- **Your goal**:
Beginning with the first line of the data below, set down each line exactly through the line that contains "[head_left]".

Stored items
-- Opening Marker --
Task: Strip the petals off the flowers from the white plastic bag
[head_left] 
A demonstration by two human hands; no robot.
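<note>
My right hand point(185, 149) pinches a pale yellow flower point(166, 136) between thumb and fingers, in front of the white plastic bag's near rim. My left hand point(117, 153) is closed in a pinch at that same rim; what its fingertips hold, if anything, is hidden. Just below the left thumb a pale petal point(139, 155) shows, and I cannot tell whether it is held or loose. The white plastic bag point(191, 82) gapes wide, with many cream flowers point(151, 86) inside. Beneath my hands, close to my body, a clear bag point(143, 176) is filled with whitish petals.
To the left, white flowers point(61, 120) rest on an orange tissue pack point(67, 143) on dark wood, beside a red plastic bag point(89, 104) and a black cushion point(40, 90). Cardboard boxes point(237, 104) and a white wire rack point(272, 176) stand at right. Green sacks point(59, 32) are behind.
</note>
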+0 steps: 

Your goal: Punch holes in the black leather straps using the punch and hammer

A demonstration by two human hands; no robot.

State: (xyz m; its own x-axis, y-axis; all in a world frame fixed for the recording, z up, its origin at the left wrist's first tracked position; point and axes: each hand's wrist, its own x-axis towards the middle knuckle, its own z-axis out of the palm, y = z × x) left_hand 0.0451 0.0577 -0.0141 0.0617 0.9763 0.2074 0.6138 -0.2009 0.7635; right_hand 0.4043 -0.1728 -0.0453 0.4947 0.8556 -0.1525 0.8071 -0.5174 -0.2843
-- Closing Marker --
- **Exercise output**:
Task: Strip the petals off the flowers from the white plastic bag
[head_left] 

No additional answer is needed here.